By Nathan Tucker
Should state and local governments obey the Second Amendment? That is the question the Supreme Court must decide after it heard oral arguments recently in a lawsuit challenging the constitutionality of Chicago’s gun laws. That seemingly simple question doesn’t necessarily have a correspondingly simple answer.
Nearly two years ago in the Heller case, the Court struck down the District of Columbia’s gun laws as too restrictive and, in so doing, ruled that the Second Amendment guarantees individuals the right to own a gun for private use. Answer solved, right? Simply determine if Chicago’s laws are too restrictive and, if so, rule them unconstitutional.
Unfortunately, it isn’t that simple. On their face, the Bill of Rights, including the Second Amendment, do not restrict state and local governments, only the federal government. These first ten amendments to the Constitution were passed as a compromise by our Founders in order to ensure the document’s ratification.

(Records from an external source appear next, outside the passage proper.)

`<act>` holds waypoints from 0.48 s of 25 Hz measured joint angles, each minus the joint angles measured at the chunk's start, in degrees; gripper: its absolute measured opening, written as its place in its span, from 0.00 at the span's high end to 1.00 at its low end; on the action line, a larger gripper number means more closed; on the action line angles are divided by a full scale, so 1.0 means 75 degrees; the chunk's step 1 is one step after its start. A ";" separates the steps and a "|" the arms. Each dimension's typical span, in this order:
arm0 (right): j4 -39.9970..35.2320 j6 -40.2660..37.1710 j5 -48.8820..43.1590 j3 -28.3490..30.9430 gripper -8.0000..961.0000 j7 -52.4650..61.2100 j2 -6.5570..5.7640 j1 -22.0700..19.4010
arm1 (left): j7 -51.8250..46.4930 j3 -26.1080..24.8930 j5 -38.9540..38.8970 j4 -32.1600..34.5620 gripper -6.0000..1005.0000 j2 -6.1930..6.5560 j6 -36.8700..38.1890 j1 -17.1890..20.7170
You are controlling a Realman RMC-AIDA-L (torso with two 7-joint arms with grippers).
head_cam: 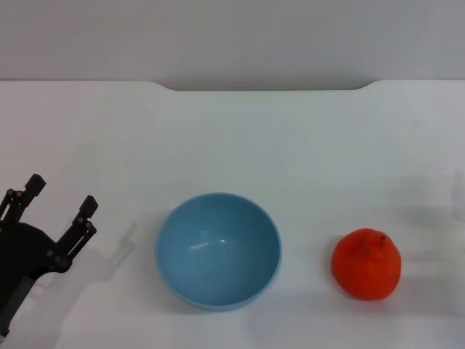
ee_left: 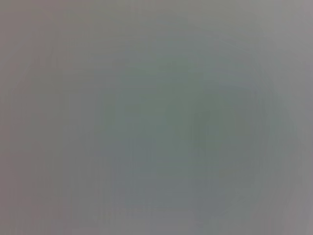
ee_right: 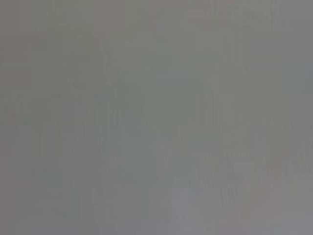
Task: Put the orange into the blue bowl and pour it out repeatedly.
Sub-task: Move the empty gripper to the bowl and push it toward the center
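The blue bowl [head_cam: 218, 250] stands upright and empty on the white table, near the front centre in the head view. To its right, apart from it, the orange [head_cam: 366, 264] rests on the table with its stem nub up. My left gripper [head_cam: 61, 194] is at the far left, well clear of the bowl, open with nothing between its black fingers. The right gripper is out of view. Both wrist views show only a plain grey blur.
The white table [head_cam: 290, 145] stretches back to a far edge with a shallow notch [head_cam: 265, 87], and a grey wall lies behind it.
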 joint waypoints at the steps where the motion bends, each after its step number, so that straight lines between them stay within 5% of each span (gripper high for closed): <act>1: 0.0000 0.0003 0.0000 0.0003 0.57 0.0000 0.0000 0.0000 | -0.0022 0.0001 0.0000 0.0000 0.20 0.0000 -0.0007 -0.0005; 12: -0.0044 0.0018 0.0031 0.0035 0.57 0.0000 -0.0012 0.0007 | -0.0752 -0.0081 0.0201 0.0117 0.20 -0.0001 -0.0044 -0.0286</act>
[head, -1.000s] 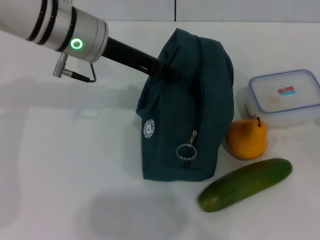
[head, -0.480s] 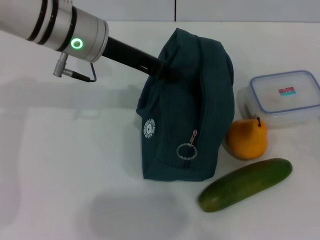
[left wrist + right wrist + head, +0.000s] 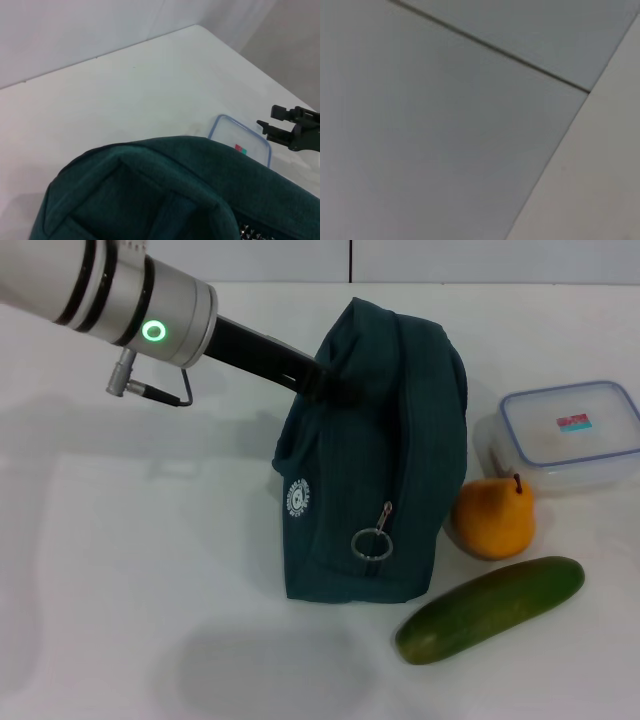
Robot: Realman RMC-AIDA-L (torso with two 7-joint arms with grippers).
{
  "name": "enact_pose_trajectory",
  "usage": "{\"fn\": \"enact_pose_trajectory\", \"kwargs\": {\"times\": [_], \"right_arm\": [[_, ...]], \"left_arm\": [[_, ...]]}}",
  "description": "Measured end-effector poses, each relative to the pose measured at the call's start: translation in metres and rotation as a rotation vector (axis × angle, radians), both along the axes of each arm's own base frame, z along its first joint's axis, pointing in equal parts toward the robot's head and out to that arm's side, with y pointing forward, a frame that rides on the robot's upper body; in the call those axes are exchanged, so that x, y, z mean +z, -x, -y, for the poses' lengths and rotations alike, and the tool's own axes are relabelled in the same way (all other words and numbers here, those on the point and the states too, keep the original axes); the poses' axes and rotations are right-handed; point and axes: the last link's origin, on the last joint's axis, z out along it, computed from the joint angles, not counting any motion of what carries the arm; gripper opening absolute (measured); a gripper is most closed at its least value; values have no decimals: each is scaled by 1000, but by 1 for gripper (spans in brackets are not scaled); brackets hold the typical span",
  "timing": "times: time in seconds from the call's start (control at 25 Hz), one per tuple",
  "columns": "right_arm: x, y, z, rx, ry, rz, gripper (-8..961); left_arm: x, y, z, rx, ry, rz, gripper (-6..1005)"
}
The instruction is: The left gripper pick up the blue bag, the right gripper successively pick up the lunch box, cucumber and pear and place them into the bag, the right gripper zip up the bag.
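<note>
The blue bag (image 3: 385, 470) stands upright in the middle of the table, and its top fills the left wrist view (image 3: 150, 195). My left gripper (image 3: 335, 382) reaches in from the left and is shut on the fabric at the bag's upper left edge. The zipper's ring pull (image 3: 372, 543) hangs on the bag's front. To the right of the bag, the lunch box (image 3: 570, 435) (image 3: 240, 145) lies farthest back. The pear (image 3: 493, 518) sits in front of it, and the cucumber (image 3: 490, 608) lies nearest me. My right gripper (image 3: 267, 118) hovers open beyond the lunch box; the head view does not show it.
The white table (image 3: 120, 570) stretches out to the left of the bag and in front of it. A grey wall (image 3: 450, 260) runs along the table's far edge. The right wrist view shows only wall panels (image 3: 445, 125).
</note>
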Motion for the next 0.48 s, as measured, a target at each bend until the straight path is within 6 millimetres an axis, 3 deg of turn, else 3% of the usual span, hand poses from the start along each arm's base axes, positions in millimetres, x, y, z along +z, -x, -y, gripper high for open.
{"fn": "enact_pose_trajectory", "kwargs": {"times": [0.48], "right_arm": [[-19,11,-16,-50,-7,-79,604]], "left_arm": [[-2,1,1,-30,6,8,46]]}}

Without the Bill of Rights, it is doubtful that the new government would have been formed due to fears over the powers the federal government would possess. These amendments were only intended to restrict the power of the federal government over the individual, and in fact begin with the words, “Congress shall make no law…” The Supreme Court affirmed this understanding early in our history in the Barron case.
But how is it that we constantly hear about all kinds of state and local laws being challenged for violating the Constitution? Every year there are reports about a school board being sued in one town for saying a prayer before its session, a student suing his school board for denying his free speech rights in school, or a strip club filing suit against a local ordinance it believes violates its free speech rights. And, of course, there are the litany of criminal rights—Miranda, for instance—that restrict the actions of local law enforcement.

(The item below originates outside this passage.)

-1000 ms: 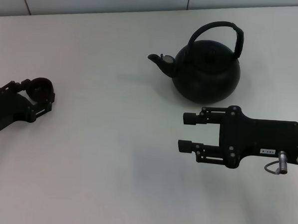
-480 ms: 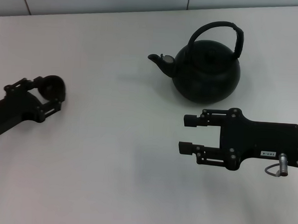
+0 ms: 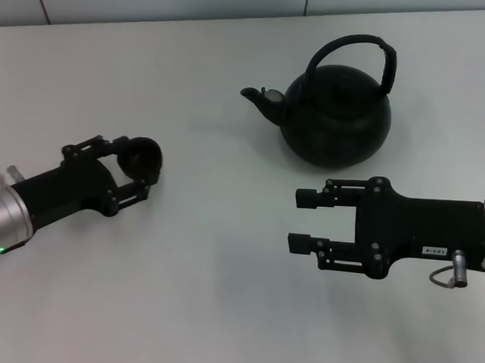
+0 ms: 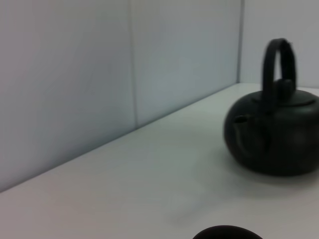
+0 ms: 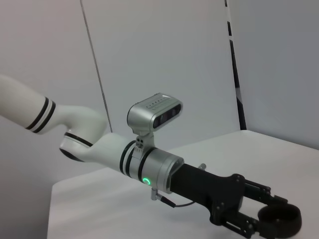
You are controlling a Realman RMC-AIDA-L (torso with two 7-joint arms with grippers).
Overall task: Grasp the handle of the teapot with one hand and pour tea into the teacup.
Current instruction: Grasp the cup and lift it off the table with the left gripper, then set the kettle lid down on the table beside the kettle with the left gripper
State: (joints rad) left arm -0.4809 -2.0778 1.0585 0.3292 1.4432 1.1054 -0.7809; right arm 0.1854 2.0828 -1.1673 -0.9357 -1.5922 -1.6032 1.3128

It is because the Court, beginning in 1897, has selectively chosen which provisions in the Bill of Rights it believes should be “incorporated” against state and local governments. The 14th Amendment prohibited States from denying individuals the due process of the law, and the Court has used this clause to make most, but not all, of the Bill of Rights binding on state and local governments.
One of the few remaining rights that has not yet been “incorporated” is the Second Amendment, and that is what this case, McDonald v. Chicago, is all about. It is extremely likely that the justices will never decide (at least in this round of appeals) whether or not Chicago’s laws are too restrictive under the Second Amendment. Instead, the only question is whether the Second Amendment applies to Chicago at all.
The Court’s ambiguous criteria for selective “incorporation” against state and local governments is that the particular right at issue be fundamental to ordered liberty. Clear as mud, isn’t it? But why is it then that the Second Amendment has been left out when it is the only provision of the Bill of Rights that declares its own essential link to liberty and a free society? Its preamble clearly states this right is “necessary to the security of a free state.”
If we are going to make the Bill of Rights binding on the States, we should do so with all its enumerated rights. Not some of them. Not most of them. But all of them. If the Founders determined that these rights were essential enough to be included in the first ten amendments, then they certainly should be essential enough to apply to the States as well.